What you have to do >> Everything from the line holding "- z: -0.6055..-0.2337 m" through the end of the records should be printed exactly, apart from the pictures.

Exercise material >>

★ ★ ★ ★ ★ ★ ★

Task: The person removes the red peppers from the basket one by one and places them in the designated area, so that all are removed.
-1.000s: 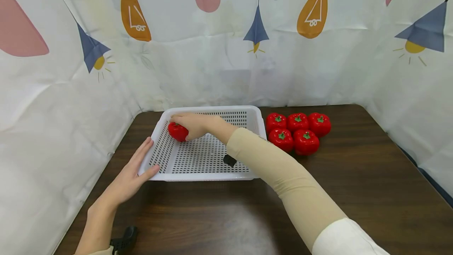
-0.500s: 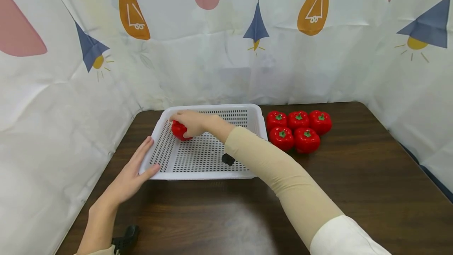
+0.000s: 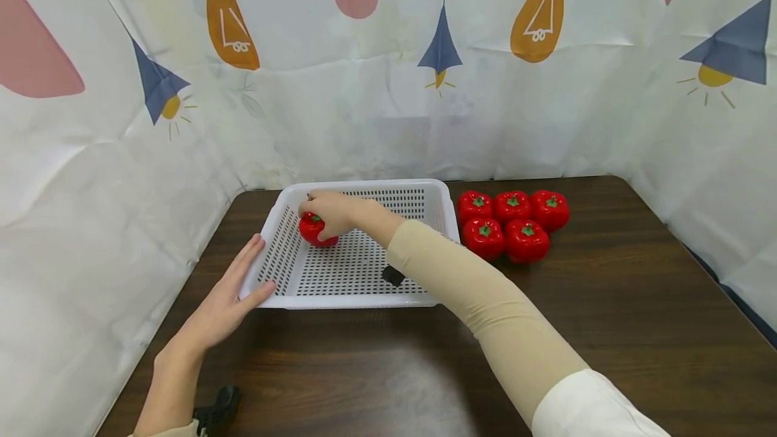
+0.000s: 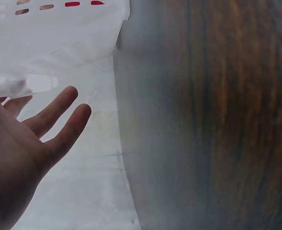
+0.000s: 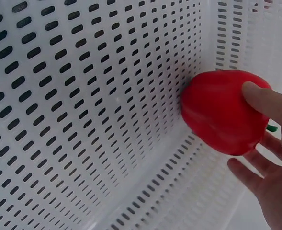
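Observation:
A white perforated basket (image 3: 358,301) lies on the dark wooden table. Inside it, toward the left end, is a red bell pepper (image 3: 309,229) with a green stem. My right hand (image 3: 340,211) reaches over the basket from the right and holds this pepper, thumb on one side and fingers on the other. The right wrist view shows the pepper (image 5: 222,112) low against the perforated floor near a side wall. My left hand (image 3: 224,299) rests at the basket's left end with fingers straight and spread; in the left wrist view the basket wall partly hides its fingers (image 4: 54,112).
Several more red bell peppers (image 3: 525,241) stand grouped in two rows right beside the basket's right end. A white printed curtain (image 3: 364,127) surrounds the back and sides of the table (image 3: 340,369). A black strap device shows at each wrist.
My right hand and the pepper it holds have shifted slightly right inside the basket, away from its left wall. The left hand and the other peppers stay put.

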`<state>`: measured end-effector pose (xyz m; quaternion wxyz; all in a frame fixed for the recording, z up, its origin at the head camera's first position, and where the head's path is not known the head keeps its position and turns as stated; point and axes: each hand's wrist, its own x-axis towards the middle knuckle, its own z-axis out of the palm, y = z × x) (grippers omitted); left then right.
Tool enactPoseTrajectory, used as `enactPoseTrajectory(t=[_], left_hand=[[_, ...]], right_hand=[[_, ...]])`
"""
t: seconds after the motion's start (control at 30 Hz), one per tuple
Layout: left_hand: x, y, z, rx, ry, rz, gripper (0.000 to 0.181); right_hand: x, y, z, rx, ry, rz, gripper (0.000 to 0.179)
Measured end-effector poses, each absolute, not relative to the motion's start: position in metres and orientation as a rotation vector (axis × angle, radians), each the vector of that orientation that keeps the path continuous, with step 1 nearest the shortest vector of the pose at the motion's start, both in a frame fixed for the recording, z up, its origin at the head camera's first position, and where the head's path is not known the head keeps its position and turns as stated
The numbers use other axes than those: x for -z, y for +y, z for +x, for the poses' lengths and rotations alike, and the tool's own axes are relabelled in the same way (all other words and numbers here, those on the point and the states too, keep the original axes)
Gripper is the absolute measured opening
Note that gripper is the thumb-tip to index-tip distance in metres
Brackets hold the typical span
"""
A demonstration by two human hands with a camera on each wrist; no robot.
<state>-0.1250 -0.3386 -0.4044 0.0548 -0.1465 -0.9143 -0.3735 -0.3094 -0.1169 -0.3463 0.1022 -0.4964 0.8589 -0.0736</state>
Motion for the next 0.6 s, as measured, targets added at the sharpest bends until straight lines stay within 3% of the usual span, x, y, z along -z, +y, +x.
enactPoseTrajectory(t=[0.6], left_hand=[[0.406, -0.340, -0.126, 1.150, -2.759, -0.454, 0.080]], right_hand=[[0.343, -0.102, -0.307, 0.110, 2.420, -1.490, 0.061]])
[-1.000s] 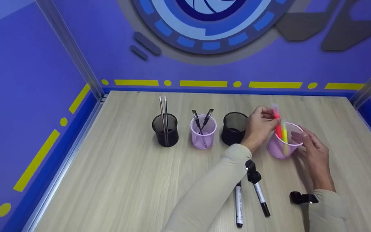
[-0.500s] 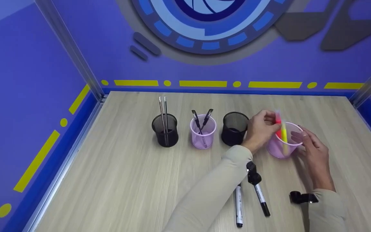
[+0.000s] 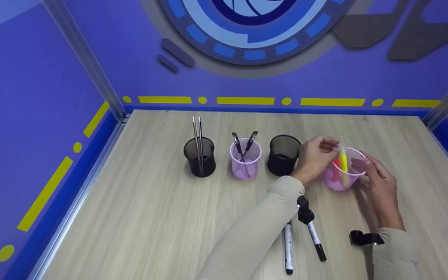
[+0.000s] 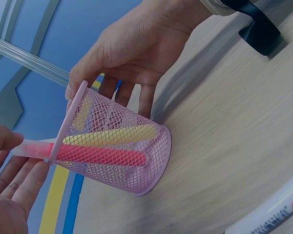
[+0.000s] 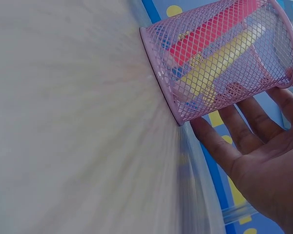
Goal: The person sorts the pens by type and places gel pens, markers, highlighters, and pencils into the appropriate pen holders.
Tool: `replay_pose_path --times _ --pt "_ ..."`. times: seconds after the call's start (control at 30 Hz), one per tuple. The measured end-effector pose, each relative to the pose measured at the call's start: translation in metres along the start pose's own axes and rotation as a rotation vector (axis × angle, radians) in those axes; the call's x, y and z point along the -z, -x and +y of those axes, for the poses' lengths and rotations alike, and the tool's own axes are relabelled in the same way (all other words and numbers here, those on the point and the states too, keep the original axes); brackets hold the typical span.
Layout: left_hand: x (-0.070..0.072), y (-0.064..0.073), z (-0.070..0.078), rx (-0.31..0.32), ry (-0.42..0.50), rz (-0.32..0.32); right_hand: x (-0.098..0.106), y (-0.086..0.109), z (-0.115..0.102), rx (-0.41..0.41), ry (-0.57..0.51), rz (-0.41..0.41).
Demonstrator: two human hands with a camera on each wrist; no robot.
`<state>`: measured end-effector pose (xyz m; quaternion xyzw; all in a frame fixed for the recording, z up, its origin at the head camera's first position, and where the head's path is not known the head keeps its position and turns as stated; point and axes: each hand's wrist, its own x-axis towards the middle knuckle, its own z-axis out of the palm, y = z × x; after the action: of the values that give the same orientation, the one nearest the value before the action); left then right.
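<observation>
A pink mesh pen cup (image 3: 331, 181) stands on the table's right side. My left hand (image 3: 315, 155) is at its rim, thumb and fingers pinching the clear cap of a red-pink highlighter (image 4: 102, 155). Most of that highlighter is down inside the cup, as the left wrist view shows through the mesh. A yellow highlighter (image 3: 343, 163) leans beside it in the same cup. My right hand (image 3: 382, 186) holds the cup from the right, its thumb at the rim and its fingers along the mesh wall (image 5: 219, 63).
Left of my hands stand a black mesh cup (image 3: 282, 165), a pink cup (image 3: 243, 169) with two black pens, and a black cup (image 3: 202, 167) with two pencils. Two white markers (image 3: 289, 249) with black caps lie on the table near my left forearm.
My left hand has lowered the red-pink highlighter deeper into the pink cup, so its top now sits near the rim. The right hand has stayed on the cup.
</observation>
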<state>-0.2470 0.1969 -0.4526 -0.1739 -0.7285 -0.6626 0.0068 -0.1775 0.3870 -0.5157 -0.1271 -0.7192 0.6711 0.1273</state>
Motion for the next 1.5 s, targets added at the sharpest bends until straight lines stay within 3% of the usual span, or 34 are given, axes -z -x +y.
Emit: replay_pose_path --times 0.3,0.57,0.9,1.5 --pt "0.001 0.000 -0.003 0.022 0.025 0.000 0.001 0.001 0.001 0.013 -0.013 -0.012" --pt "0.006 0.007 -0.004 0.000 0.023 -0.019 0.001 -0.001 -0.001 -0.022 0.140 0.013" --pt "0.014 0.020 0.006 -0.030 0.024 0.016 0.000 -0.001 -0.001 -0.054 0.017 0.017" --pt "0.038 0.050 0.011 -0.062 0.078 0.084 0.001 -0.001 -0.001 -0.077 0.100 0.014"
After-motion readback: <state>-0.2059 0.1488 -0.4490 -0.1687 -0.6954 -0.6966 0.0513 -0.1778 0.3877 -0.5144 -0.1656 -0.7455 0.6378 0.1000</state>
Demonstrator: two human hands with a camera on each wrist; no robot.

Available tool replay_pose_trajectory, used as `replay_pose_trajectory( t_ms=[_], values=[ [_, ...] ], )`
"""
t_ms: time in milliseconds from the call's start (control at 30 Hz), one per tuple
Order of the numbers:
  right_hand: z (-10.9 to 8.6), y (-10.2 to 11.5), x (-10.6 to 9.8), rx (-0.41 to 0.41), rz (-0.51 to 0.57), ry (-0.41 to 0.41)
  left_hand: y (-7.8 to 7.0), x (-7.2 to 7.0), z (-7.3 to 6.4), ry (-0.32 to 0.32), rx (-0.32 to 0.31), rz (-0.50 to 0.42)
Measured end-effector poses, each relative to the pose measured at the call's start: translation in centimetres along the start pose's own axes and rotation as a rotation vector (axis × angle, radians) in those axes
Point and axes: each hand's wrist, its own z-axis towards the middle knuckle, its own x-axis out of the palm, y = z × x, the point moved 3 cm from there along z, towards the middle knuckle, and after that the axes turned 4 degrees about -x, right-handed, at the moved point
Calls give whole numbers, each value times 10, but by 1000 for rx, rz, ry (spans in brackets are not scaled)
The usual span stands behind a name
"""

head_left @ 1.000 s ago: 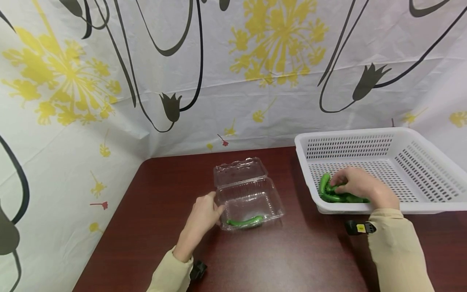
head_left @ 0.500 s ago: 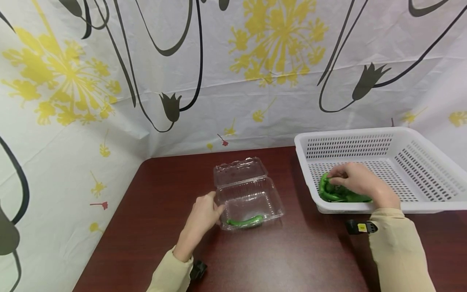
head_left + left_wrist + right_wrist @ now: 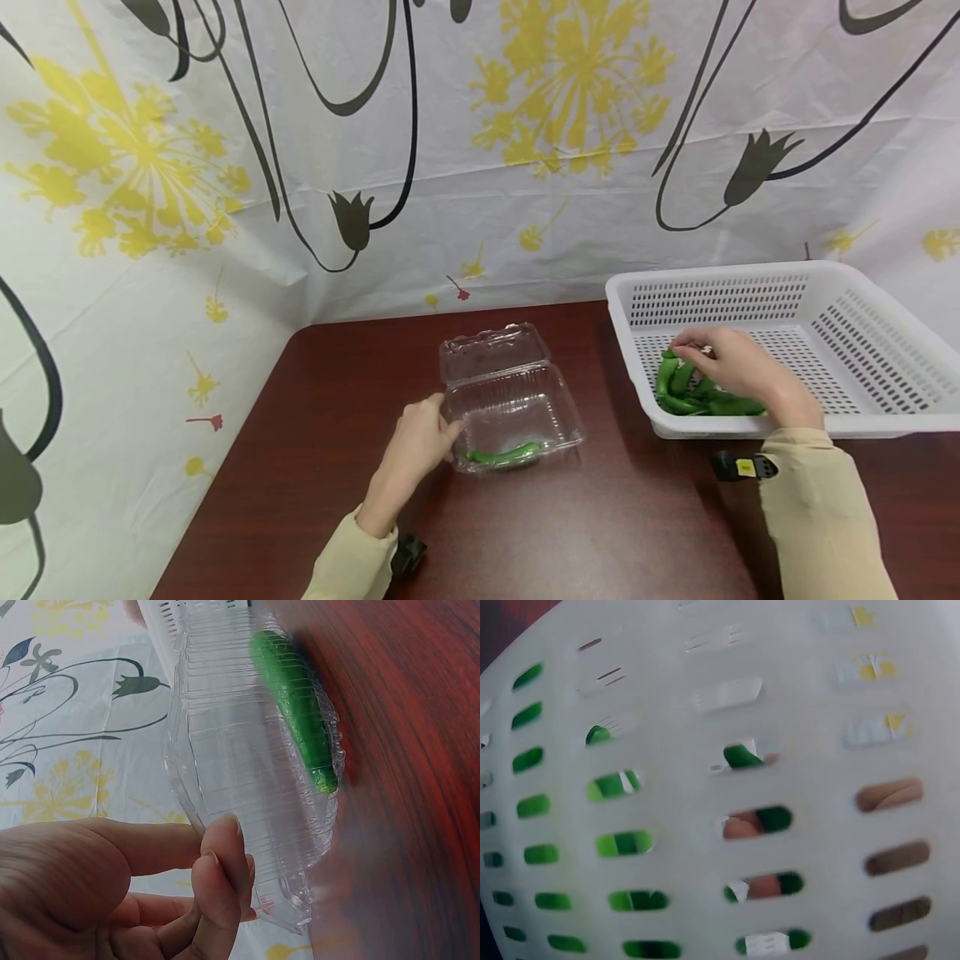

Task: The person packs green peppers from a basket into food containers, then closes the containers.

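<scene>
A clear plastic clamshell box (image 3: 510,408) stands with its lid raised, one green chili pepper (image 3: 504,456) lying along its near side. My left hand (image 3: 420,433) pinches the box's left edge between thumb and fingers; the left wrist view shows those fingers (image 3: 225,855) at the plastic rim. At the right, my right hand (image 3: 731,362) reaches into a white basket (image 3: 628,350), thumb and fingertips together at the upper end of a green chili pepper (image 3: 681,379). Several more lie below it. In the right wrist view the basket's wall (image 3: 675,705) hides most of that hand.
The basket's perforated wall rises between the peppers and the box. A dark red-brown table (image 3: 555,525) carries everything, and a patterned white cloth (image 3: 450,200) hangs behind it and at its left.
My right hand has risen slightly and shifted a little left within the basket, and the peppers beneath it have moved slightly. The left hand and the box stay in place.
</scene>
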Motion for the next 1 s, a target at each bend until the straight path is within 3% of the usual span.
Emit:
replay_pose_trajectory(
  t_ms=[500, 800, 1000],
  values=[
    [3, 10, -5, 5, -44, -41, 0, 0, 0, -8, 12, -9],
    [5, 22, -9, -64, -84, -69, 1, 0, -1, -10, 11, -20],
    [5, 31, -11, -54, -70, -85, 1, 0, -2, -8, 13, -23]
  ],
)
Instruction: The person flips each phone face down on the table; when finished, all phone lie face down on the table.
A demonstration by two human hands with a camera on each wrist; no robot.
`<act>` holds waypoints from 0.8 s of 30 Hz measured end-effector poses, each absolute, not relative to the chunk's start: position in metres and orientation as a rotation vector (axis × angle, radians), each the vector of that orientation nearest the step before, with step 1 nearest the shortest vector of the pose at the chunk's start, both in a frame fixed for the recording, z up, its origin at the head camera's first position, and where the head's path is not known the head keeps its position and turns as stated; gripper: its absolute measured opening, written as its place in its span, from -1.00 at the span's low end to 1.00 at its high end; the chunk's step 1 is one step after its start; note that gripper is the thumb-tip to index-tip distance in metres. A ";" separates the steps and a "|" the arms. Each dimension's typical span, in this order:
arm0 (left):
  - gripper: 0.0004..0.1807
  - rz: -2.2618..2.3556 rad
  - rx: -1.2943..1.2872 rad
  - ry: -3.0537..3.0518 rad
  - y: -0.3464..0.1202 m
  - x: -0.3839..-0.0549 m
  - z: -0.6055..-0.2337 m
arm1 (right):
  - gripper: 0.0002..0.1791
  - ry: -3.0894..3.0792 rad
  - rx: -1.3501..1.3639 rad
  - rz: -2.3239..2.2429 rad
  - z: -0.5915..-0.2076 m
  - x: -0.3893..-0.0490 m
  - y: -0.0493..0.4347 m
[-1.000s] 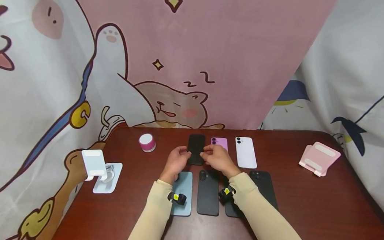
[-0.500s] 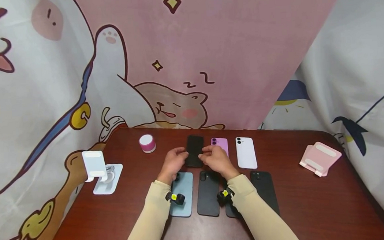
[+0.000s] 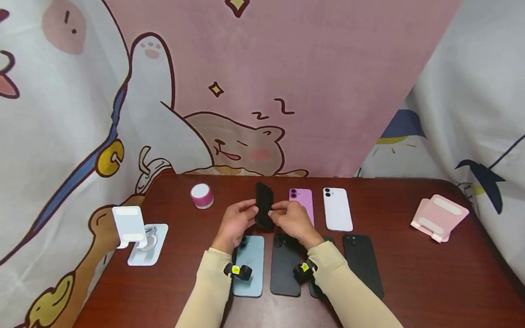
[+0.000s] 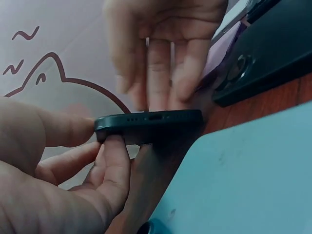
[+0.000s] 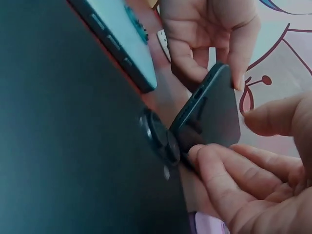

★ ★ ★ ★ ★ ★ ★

Solution >>
  - z: -0.6055..-0.2337 m
arm1 (right):
  - gripper: 0.0002..0.1791
  - ry: -3.0894..3.0792 rad
  - rx: -1.3501..1.3639 rad
  - rz: -2.3239..2.2429 rad
  - z: -0.5915..-0.2076 m
  - x: -0.3893..-0.0490 m
  - y: -0.0493..0.4347 m
[-1.000s] 
[-0.500s] 
[+0.000s] 
[+0.000s] 
[+0.000s] 

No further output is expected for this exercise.